Virgil signed the paperwork to volunteer for a second round of Nam.  It was to save his brother.  He quietly talks of how his brother was sure he would die if sent "in country".   I cannot think of a more pure love than to offer to die if necessary to save another.  It is no wonder I am head over heals crazy about this man.

He did his time in Nam... and returned home when he knew his brother could not be called up again.  He had horrid headaches.  He went to the VA.  He tried to get help for the headaches.  He was told, "it is all in your head".  He was rejected for any type of help from the VA.  The headaches gradually faded ad he got on with life.  He actually laughs with tears in his eyes whenever he talks about that.  He was married, and children were not in the picture for the two of them.  He adopted a mentally handicapped child.  A time after that, there was a daughter that came to be...

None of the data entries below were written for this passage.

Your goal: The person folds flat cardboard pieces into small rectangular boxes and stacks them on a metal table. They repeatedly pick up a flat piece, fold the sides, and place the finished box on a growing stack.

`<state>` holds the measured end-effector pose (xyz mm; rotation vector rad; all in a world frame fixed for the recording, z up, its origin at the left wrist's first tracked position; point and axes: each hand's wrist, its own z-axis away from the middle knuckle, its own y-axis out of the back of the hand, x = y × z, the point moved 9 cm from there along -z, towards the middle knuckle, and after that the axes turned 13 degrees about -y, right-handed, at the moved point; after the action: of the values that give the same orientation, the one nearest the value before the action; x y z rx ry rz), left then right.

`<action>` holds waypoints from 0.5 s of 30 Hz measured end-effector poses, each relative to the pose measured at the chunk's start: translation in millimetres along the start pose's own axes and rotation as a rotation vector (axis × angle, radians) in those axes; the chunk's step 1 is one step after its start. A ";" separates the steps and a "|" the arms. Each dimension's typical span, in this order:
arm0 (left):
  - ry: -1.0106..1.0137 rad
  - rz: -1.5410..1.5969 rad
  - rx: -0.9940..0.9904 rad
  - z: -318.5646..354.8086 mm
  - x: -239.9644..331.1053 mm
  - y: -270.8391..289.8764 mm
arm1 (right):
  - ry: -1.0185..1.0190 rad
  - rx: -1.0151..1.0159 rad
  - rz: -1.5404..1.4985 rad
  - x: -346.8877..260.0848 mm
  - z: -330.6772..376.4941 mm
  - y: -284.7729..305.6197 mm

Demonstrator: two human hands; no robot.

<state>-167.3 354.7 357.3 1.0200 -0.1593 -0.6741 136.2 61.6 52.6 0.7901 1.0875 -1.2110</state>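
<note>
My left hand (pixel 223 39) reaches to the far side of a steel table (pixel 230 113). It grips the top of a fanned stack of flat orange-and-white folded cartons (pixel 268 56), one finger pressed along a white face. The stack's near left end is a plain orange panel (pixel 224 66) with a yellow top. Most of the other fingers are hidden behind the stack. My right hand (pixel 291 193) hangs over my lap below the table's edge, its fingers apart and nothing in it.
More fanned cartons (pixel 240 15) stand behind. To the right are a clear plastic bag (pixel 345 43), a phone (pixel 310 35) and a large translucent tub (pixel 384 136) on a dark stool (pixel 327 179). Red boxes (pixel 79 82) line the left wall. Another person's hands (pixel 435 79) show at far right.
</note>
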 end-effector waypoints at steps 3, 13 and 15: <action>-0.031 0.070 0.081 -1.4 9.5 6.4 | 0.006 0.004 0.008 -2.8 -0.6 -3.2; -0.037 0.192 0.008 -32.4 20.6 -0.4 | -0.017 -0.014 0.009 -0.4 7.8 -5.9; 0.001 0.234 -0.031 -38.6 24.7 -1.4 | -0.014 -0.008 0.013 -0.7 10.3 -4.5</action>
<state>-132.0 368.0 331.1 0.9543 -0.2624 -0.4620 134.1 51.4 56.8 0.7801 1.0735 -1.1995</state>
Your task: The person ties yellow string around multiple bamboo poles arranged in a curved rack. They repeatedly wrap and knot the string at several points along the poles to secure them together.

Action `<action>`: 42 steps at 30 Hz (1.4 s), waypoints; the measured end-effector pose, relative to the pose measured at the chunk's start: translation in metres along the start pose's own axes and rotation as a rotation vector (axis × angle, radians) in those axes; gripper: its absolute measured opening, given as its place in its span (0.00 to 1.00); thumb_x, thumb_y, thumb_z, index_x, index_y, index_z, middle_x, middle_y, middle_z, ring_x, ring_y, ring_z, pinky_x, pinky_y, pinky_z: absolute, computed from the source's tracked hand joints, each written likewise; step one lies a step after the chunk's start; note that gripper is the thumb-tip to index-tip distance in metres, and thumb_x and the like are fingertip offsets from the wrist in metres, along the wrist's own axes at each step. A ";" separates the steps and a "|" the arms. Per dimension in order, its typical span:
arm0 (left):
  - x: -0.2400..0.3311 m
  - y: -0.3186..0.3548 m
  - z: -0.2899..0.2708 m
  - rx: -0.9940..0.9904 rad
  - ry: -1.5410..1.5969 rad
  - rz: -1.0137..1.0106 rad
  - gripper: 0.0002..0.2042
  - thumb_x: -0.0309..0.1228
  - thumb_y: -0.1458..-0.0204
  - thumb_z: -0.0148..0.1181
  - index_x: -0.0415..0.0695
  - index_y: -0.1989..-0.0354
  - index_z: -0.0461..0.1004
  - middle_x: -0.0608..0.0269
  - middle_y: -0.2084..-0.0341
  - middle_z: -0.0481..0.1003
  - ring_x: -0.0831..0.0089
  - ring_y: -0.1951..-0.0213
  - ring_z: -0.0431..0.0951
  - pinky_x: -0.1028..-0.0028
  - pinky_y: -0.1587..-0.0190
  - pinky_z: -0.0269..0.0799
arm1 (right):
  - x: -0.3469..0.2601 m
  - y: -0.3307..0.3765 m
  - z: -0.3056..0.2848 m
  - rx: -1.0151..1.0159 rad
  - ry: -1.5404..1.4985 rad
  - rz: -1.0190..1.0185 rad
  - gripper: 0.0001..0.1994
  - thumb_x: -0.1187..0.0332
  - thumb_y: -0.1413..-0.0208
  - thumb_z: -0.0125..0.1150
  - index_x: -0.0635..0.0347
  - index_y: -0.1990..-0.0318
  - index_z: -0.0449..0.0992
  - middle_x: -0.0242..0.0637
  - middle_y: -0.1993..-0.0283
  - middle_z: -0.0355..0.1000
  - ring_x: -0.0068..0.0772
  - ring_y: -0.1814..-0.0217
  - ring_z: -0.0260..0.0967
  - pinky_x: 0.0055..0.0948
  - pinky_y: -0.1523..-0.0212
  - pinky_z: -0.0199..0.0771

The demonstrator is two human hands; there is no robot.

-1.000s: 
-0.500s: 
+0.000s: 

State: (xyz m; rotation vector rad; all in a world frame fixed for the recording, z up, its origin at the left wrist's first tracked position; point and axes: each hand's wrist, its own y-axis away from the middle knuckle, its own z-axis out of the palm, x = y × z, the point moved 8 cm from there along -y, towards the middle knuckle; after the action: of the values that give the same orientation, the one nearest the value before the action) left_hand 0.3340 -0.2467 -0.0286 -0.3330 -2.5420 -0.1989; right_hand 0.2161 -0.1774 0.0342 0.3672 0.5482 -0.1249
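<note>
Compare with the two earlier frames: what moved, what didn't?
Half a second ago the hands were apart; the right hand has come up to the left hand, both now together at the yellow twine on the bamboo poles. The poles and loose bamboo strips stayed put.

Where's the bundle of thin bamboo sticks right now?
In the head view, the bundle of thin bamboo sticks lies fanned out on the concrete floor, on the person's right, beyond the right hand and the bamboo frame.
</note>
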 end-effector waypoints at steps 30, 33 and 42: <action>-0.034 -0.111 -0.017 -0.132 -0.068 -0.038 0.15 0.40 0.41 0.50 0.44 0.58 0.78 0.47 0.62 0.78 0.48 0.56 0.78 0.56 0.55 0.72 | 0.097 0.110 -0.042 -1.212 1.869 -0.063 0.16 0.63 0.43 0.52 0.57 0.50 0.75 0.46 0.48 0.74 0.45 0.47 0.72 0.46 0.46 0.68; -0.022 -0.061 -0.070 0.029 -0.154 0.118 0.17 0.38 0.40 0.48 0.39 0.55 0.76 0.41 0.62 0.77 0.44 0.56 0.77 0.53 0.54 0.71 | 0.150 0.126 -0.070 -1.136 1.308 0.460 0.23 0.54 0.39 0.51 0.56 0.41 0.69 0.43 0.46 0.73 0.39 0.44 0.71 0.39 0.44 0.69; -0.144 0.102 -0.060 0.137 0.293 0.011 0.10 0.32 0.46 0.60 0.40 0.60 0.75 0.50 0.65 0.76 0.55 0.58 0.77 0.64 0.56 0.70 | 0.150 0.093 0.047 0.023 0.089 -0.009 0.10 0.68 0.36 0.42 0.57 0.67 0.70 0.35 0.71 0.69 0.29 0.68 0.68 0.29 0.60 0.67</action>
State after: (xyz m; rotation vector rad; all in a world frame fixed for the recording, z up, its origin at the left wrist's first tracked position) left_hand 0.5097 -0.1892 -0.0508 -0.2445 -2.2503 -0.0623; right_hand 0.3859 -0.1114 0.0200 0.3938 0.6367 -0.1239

I meet him as he was in the last stages of divorce.  His children were with him.  I was a widow for many years that was going through an annulment of a second marriage, a miserable failure.  The chemistry was instant.  We had our battles as we adjusted to each other.  We found a way to work through each and every one of them.  He was and is a devoted father.  He preferred to not go to gathering of many people.  When he did, he always found a way to have his back against a wall.  He was quiet and watchful.  He would go silent if angry.  It was rather funny, cause I would try my best to draw him out, and make him fight... and I could see the fire in his eyes...  He would stay quiet until he was ready.  Not much of the above has changed over the years.

Medical problems began to surface in 2003.  I had known he had an irregular heart beat from the first moment I met him.  He started having very odd swelling on just one side of the body.  Face, hands and legs, but only on one side.  The doc thought maybe it was lung cancer.  That was quickly ruled out.  We went to a cardiologist that our GP recommended.  He could find nothing wrong.  We started keeping regular appointments with the cardiologist just to watch and wait for the symptoms to come back.  He had a few episodes of very strange behavior.  He would get horrid stomach pains, vomiting, and then turning ash grey, passing out.  We could never pin anything down, due to symptoms would be resolved before any doc could see it.

On March1, 2008, they did.  Hard core.

He was raced to a major hospital in our area.  It was determined that he had a blood clot in his lungs.  It was summized at this point that the previous episodes were also, most likely, blood clots that resolved on their own.  His joints started to grow strange orangish hard lumps, swelling insanely.  He could barely move on a frequent basis.  The diagnosis of Rheumatoid Arthritis.  Started on medicines that are not polite, no matter how you look at them.  Told that he suffers from cardiomegaly at this time.  Given more pills to help slow and strengthen the heart.

Time moves on.  He needs oxygen all the time if he is trying to move.  If he is sitting still, his body can keep up.  A short walk across a room, and he is panting for air.  He is on medicine to control any further blood clot formation.   He is on drugs to slow and strengthen that precious heart.  I come home one day to have him saying, "hon, it feels like there are butterflies in here", putting his hand on his chest.

Once again, we're looking for answers.  Why is the heart racing along at 180 to 260 beats per minute, and then self convert to regularly irregular rhythm.  Up for cardiac ablation.  The surgeon found a "birth defect", and stopped, thinking that was the answer.  Back again 3 months latter for round 2 ablation.  Twenty focal points were found and destroyed.  The focal points were telling the bottom of the heart to basically become a jello jiggler.  The heart still has in interesting rhythm for anyone trying to get a rate.  At least it is not going 260 beats a minute... I can't even come close to getting a count when it is that fast...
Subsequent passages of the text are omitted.